═════ Raw data
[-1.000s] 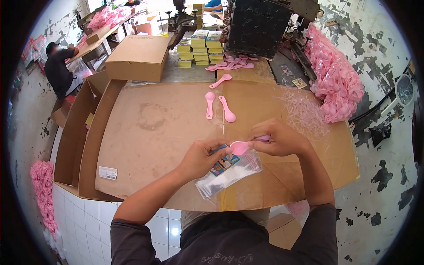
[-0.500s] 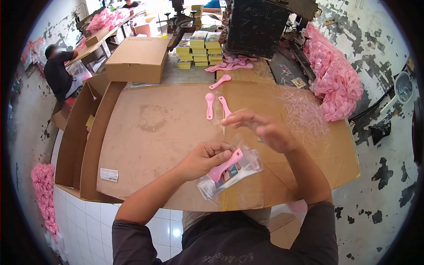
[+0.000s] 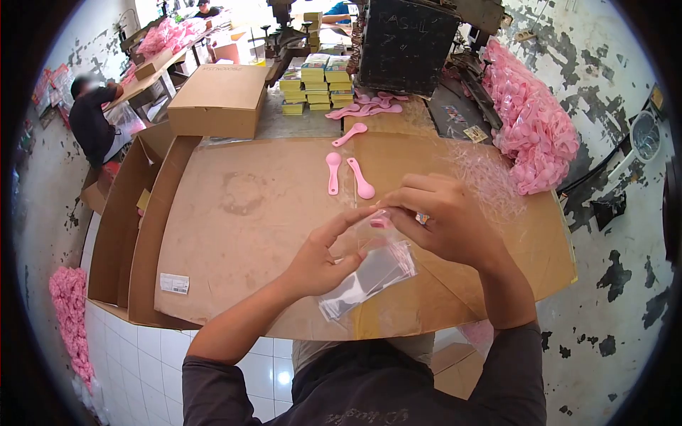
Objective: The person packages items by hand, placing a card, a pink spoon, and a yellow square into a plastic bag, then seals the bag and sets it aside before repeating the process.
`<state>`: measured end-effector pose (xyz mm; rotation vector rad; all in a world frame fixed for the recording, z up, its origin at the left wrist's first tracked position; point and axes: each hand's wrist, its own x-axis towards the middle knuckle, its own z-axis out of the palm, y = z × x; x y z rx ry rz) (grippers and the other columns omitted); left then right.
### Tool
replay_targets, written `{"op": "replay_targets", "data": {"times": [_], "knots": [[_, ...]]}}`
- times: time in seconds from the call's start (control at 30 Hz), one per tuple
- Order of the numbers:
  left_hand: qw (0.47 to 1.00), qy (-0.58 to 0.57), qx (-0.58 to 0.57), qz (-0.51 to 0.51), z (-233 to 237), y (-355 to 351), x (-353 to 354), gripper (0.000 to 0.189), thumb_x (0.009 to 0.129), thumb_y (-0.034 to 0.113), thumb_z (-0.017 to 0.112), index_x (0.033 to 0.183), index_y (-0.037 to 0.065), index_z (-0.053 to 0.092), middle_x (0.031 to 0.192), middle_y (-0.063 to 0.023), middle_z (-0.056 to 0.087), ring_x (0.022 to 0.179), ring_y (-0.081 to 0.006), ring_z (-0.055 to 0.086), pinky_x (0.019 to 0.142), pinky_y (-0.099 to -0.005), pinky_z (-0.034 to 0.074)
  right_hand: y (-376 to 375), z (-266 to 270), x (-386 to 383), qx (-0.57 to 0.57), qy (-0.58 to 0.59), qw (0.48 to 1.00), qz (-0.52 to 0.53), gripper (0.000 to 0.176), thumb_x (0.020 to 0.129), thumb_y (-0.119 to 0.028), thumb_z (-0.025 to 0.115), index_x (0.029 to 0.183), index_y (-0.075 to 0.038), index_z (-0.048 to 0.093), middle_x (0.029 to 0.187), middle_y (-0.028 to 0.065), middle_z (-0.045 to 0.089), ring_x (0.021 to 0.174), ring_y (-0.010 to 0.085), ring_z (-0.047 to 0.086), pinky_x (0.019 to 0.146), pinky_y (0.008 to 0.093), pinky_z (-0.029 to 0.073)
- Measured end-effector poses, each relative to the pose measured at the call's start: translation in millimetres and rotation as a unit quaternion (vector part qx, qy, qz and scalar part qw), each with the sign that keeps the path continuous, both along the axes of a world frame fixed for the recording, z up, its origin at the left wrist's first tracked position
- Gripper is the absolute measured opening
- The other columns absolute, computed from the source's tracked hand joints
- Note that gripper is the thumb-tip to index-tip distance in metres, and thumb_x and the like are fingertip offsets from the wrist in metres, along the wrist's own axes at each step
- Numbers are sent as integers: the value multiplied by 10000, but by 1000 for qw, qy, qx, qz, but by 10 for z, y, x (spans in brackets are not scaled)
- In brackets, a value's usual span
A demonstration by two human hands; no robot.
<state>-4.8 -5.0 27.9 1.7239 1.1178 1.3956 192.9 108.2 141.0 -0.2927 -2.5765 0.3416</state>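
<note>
My left hand (image 3: 323, 259) reaches in from the left, its fingertips at the top edge of a small clear bag (image 3: 375, 226) with something pink inside. My right hand (image 3: 440, 220) pinches the same bag from the right, fingers closed. Beneath both hands lies a stack of clear plastic bags (image 3: 366, 282) on the cardboard surface (image 3: 234, 255). Beyond the hands are three loose pink spoons: one upright with its bowl at the top (image 3: 333, 172), one slanting (image 3: 361, 178), and one farther back (image 3: 349, 134).
A closed carton (image 3: 217, 99) stands at the back left, beside stacks of yellow-edged cards (image 3: 315, 85). More pink spoons (image 3: 366, 106) lie behind. A black box (image 3: 405, 46) and a pink heap (image 3: 533, 117) are at the back right. A person (image 3: 92, 121) sits at the far left.
My right hand has come down to meet my left at the bag. The spoon and card that my left hand held over the bag stack have moved up and away from it.
</note>
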Motion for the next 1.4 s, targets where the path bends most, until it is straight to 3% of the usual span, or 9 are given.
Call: {"op": "replay_targets", "data": {"times": [0.1, 0.3, 0.5, 0.8, 0.9, 1.1, 1.2, 1.3, 1.4], "knots": [[999, 27, -1, 40, 63, 0, 58, 486, 973, 32, 653, 1435, -25, 513, 1367, -116, 630, 1285, -193, 582, 1113, -362, 444, -56, -30, -40, -50, 49, 997, -18, 115, 887, -98, 736, 983, -35, 729, 800, 125, 643, 678, 262, 642, 643, 373, 510], [998, -26, -1, 66, 65, 15, 33, 264, 1011, 32, 623, 1266, -31, 647, 1161, -94, 729, 1060, -136, 684, 910, -279, 556, -53, -130, -85, -110, 47, 993, 18, 128, 893, -76, 728, 1012, -31, 723, 817, 115, 646, 695, 270, 647, 644, 369, 513], [976, -173, -109, 70, 52, 0, 11, 225, 1029, 41, 601, 1233, -23, 672, 1136, -105, 733, 1039, -125, 688, 890, -268, 563, -34, -241, -181, 42, 169, 985, -1, 180, 897, -46, 711, 1076, -36, 688, 948, 114, 644, 840, 290, 664, 710, 376, 525], [968, -220, -120, 25, 126, -6, 42, 280, 1048, 40, 567, 1317, -24, 614, 1087, -128, 748, 988, -132, 708, 869, -266, 567, -80, -339, -206, -59, 169, 984, -18, 185, 874, -30, 718, 1055, -43, 683, 1019, 113, 635, 904, 297, 659, 768, 405, 522], [968, -226, -101, 28, 191, -21, 32, 313, 1048, 37, 564, 1355, -28, 578, 1046, -125, 756, 967, -131, 708, 853, -261, 565, -117, -252, -198, 123, 167, 978, -16, 218, 824, -65, 754, 1031, -76, 686, 1061, 83, 634, 1019, 283, 643, 854, 403, 488], [990, -54, -60, 117, 24, -55, 67, 365, 1020, 21, 601, 1371, -66, 547, 987, -130, 763, 874, -109, 710, 777, -252, 570, -174, -337, -312, 239, 105, 964, -45, 230, 786, -177, 746, 975, -63, 685, 1113, 73, 637, 1144, 254, 606, 949, 379, 432], [987, 39, 20, 152, 25, -39, 98, 439, 974, 64, 659, 1378, -56, 536, 796, -135, 744, 648, -147, 712, 576, -331, 531, -122, -435, -352, 308, 86, 946, -49, 250, 765, -176, 770, 980, -60, 714, 1089, 54, 651, 1128, 265, 622, 951, 405, 422], [979, 110, 43, 163, -20, -23, 80, 489, 966, 75, 672, 1416, -40, 519, 815, -162, 746, 645, -191, 726, 586, -354, 550, -121, -455, -369, 362, 51, 930, -50, 226, 777, -175, 748, 956, -51, 687, 1080, 62, 638, 1118, 248, 614, 955, 408, 417], [980, 125, -2, 154, 20, -46, 98, 480, 978, 78, 660, 1427, -21, 522, 857, -151, 765, 657, -174, 727, 603, -356, 562, -46, -473, -422, 294, 45, 949, -101, 219, 780, -161, 726, 956, -55, 650, 1064, 77, 616, 1092, 248, 602, 927, 399, 423]]}}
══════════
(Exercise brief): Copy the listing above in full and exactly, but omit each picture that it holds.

(Solved exercise):
[-1.000s] 
[-0.500s] 
[+0.000s] 
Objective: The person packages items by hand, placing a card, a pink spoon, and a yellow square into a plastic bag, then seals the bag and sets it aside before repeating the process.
`<state>`: measured end-effector pose (xyz mm; rotation vector rad; all in a world frame fixed for the recording, z up, its origin at the left wrist's first tracked position; point and axes: each hand's wrist, its own x-axis towards the middle knuckle, its own z-axis out of the palm, y = z × x; x y z rx ry rz) (grippers and the other columns omitted); left then right.
### Tool
replay_targets, written `{"op": "replay_targets", "data": {"times": [_], "knots": [[_, ...]]}}`
- times: time in seconds from the call's start (control at 30 Hz), one per tuple
- Order of the numbers:
  left_hand: qw (0.47 to 1.00), qy (-0.58 to 0.57), qx (-0.58 to 0.57), qz (-0.51 to 0.51), z (-233 to 237), y (-355 to 351), x (-353 to 354), gripper (0.000 to 0.189), thumb_x (0.009 to 0.129), thumb_y (-0.034 to 0.113), thumb_z (-0.017 to 0.112), index_x (0.033 to 0.183), index_y (-0.037 to 0.065), index_z (-0.053 to 0.092), middle_x (0.031 to 0.192), middle_y (-0.063 to 0.023), middle_z (-0.056 to 0.087), ring_x (0.022 to 0.179), ring_y (-0.081 to 0.006), ring_z (-0.055 to 0.086), pinky_x (0.019 to 0.142), pinky_y (-0.099 to -0.005), pinky_z (-0.034 to 0.074)
  right_hand: y (-376 to 375), z (-266 to 270), x (-386 to 383), qx (-0.57 to 0.57), qy (-0.58 to 0.59), qw (0.48 to 1.00), qz (-0.52 to 0.53), gripper (0.000 to 0.176), thumb_x (0.020 to 0.129), thumb_y (-0.119 to 0.028), thumb_z (-0.025 to 0.115), index_x (0.029 to 0.183), index_y (-0.075 to 0.038), index_z (-0.048 to 0.093), middle_x (0.029 to 0.187), middle_y (-0.028 to 0.065), middle_z (-0.045 to 0.089), ring_x (0.021 to 0.174), ring_y (-0.010 to 0.085), ring_z (-0.047 to 0.086), pinky_x (0.019 to 0.146), pinky_y (0.008 to 0.093), pinky_z (-0.029 to 0.073)
- Measured end-effector poses, each relative to the pose measured at the call's start: translation in millimetres and rotation as a unit quaternion (vector part qx, qy, qz and scalar part qw), each with the sign that keeps the path continuous, both along the axes of a world frame fixed for the recording, z up, its origin at the left wrist's first tracked position
- Gripper is the absolute measured opening
- The other columns absolute, computed from the source's tracked hand joints
- Note that gripper is the thumb-tip to index-tip distance in metres, and thumb_x and the like are fingertip offsets from the wrist in metres, along the wrist's own axes at each step
- Numbers are sent as integers: the value multiplied by 10000, but by 1000 for qw, qy, qx, qz, but by 10 for z, y, x (spans in brackets are not scaled)
- In brackets, a value's usual span
A demonstration by two human hands; no robot.
<state>-4.8 -5.0 27.9 1.7239 1.1178 1.3956 192.9 108.2 141.0 -0.2927 -2.5765 0.3416</state>
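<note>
My left hand (image 3: 323, 259) reaches in from the left, its fingertips at the top edge of a small clear bag (image 3: 375, 226) with something pink inside. My right hand (image 3: 440, 220) pinches the same bag from the right, fingers closed. Beneath both hands lies a stack of clear plastic bags (image 3: 366, 282) on the cardboard surface (image 3: 234, 255). Beyond the hands are three loose pink spoons: one upright with its bowl at the top (image 3: 333, 172), one slanting (image 3: 361, 178), and one farther back (image 3: 349, 134).
A closed carton (image 3: 217, 99) stands at the back left, beside stacks of yellow-edged cards (image 3: 315, 85). More pink spoons (image 3: 366, 106) lie behind. A black box (image 3: 405, 46) and a pink heap (image 3: 533, 117) are at the back right. A person (image 3: 92, 121) sits at the far left.
My right hand has come down to meet my left at the bag. The spoon and card that my left hand held over the bag stack have moved up and away from it.
</note>
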Motion for the next 1.4 s, targets where the path bends most, until it is straight to 3% of the usual span, or 9 are given.
Call: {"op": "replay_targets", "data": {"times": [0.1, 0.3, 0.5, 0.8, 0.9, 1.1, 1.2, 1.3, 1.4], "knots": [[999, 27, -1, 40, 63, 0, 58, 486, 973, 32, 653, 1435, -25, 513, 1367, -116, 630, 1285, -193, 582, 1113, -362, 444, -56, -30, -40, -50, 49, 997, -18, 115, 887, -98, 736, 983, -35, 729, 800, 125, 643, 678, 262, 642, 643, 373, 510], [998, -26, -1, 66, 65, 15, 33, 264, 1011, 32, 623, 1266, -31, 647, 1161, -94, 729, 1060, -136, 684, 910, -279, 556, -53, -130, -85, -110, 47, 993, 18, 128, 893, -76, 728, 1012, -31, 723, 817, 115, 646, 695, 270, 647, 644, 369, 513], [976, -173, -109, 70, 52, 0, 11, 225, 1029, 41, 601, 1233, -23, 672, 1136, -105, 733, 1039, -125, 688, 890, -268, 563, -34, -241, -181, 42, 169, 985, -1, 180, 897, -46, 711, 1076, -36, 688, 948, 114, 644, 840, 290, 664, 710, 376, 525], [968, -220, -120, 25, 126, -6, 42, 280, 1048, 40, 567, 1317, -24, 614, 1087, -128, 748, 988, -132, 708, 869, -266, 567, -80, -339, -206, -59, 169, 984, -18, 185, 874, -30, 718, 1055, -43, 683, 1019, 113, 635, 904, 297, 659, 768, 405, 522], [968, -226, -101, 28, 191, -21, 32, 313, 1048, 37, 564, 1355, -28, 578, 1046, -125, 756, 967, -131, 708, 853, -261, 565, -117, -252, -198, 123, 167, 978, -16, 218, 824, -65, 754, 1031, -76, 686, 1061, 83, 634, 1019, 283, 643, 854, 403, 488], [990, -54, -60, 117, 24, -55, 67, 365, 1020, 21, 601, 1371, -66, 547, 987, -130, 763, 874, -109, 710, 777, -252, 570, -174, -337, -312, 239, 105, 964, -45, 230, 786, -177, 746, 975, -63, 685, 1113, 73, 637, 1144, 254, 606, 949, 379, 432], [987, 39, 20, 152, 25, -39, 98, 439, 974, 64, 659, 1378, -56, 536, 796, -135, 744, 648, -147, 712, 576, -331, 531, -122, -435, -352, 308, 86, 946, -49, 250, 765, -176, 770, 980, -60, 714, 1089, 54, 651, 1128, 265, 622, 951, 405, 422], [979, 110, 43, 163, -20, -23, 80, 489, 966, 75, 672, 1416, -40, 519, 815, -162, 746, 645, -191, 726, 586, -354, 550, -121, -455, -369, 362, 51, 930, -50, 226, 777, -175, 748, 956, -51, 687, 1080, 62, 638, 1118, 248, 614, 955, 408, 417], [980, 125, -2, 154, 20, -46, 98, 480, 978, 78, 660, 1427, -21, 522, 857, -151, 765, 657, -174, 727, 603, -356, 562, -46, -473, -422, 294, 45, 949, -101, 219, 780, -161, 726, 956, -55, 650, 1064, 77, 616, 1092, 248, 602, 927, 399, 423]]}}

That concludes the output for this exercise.